* **Action item**
Using the data below, return the stretch from the line that contains "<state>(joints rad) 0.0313" through the line that contains "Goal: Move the", both included, exactly as it stands and nothing beyond it.

* **Exercise material**
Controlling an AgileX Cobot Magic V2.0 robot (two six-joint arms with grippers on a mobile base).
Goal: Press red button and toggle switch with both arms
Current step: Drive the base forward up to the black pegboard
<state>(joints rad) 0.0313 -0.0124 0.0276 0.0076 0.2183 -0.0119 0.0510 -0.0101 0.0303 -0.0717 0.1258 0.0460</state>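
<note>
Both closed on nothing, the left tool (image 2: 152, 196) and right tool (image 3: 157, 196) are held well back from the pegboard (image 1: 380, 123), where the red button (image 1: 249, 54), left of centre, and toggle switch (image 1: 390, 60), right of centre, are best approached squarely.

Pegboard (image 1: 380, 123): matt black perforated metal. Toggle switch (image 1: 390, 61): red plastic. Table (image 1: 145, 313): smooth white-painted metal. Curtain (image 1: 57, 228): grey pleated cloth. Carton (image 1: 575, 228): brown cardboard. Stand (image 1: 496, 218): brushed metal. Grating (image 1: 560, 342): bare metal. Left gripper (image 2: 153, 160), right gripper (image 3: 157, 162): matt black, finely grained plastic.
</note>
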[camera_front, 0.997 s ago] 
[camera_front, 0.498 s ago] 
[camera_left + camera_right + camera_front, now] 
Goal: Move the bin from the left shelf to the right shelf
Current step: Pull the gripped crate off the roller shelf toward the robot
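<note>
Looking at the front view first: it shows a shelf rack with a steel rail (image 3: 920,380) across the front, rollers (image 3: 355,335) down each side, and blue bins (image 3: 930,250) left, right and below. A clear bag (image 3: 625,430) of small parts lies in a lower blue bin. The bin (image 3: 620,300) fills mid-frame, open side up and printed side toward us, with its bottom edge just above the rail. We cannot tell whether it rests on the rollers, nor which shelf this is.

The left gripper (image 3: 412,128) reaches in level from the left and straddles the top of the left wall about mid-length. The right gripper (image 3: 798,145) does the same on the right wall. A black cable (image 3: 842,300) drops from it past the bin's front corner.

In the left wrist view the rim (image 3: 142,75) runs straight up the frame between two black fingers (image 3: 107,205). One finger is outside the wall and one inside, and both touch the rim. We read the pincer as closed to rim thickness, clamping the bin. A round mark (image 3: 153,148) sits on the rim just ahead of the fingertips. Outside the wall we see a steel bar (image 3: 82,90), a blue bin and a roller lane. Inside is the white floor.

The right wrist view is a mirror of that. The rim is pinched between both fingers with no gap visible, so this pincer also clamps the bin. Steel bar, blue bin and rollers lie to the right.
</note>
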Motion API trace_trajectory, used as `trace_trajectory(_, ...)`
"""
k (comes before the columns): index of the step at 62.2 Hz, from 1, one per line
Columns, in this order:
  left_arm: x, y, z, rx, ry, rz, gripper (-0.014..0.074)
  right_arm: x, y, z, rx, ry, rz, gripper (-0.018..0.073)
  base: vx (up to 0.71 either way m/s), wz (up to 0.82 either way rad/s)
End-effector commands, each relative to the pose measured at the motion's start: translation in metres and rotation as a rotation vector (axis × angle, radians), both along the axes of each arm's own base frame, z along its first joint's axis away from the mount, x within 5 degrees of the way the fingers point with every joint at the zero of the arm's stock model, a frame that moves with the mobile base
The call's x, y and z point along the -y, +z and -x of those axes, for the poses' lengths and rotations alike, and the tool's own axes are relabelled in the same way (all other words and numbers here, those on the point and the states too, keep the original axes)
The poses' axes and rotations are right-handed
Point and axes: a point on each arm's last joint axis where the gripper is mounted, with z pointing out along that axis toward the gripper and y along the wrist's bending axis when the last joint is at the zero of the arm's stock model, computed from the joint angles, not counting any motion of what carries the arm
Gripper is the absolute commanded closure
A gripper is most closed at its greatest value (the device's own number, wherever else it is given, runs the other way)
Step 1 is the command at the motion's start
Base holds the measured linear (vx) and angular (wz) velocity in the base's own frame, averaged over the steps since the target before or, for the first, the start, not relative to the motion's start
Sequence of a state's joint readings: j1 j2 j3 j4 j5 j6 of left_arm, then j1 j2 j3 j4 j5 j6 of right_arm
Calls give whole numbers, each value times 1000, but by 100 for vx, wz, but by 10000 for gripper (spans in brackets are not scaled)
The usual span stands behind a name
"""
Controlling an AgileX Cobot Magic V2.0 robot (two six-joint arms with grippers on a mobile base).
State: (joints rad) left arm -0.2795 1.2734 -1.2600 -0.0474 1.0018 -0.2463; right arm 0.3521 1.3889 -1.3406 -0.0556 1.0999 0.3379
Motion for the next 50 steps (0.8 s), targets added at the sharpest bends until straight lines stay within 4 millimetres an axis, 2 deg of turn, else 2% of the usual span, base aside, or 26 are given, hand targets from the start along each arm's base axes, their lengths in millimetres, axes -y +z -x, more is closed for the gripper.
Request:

* **Answer to this problem**
<state>(joints rad) 0.0313 -0.0124 0.0276 0.0076 0.2183 -0.0119 0.0510 -0.0101 0.0303 -0.0717 0.1258 0.0460</state>
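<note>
Both closed on nothing, the left tool (image 2: 152, 196) and right tool (image 3: 157, 196) are held well back from the pegboard (image 1: 380, 123), where the red button (image 1: 249, 54), left of centre, and toggle switch (image 1: 390, 60), right of centre, are best approached squarely.

Pegboard (image 1: 380, 123): matt black perforated metal. Toggle switch (image 1: 390, 61): red plastic. Table (image 1: 145, 313): smooth white-painted metal. Curtain (image 1: 57, 228): grey pleated cloth. Carton (image 1: 575, 228): brown cardboard. Stand (image 1: 496, 218): brushed metal. Grating (image 1: 560, 342): bare metal. Left gripper (image 2: 153, 160), right gripper (image 3: 157, 162): matt black, finely grained plastic.
</note>
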[camera_front, 0.997 s ago] 
[camera_front, 0.498 s ago] 
[camera_left + camera_right + camera_front, now] 
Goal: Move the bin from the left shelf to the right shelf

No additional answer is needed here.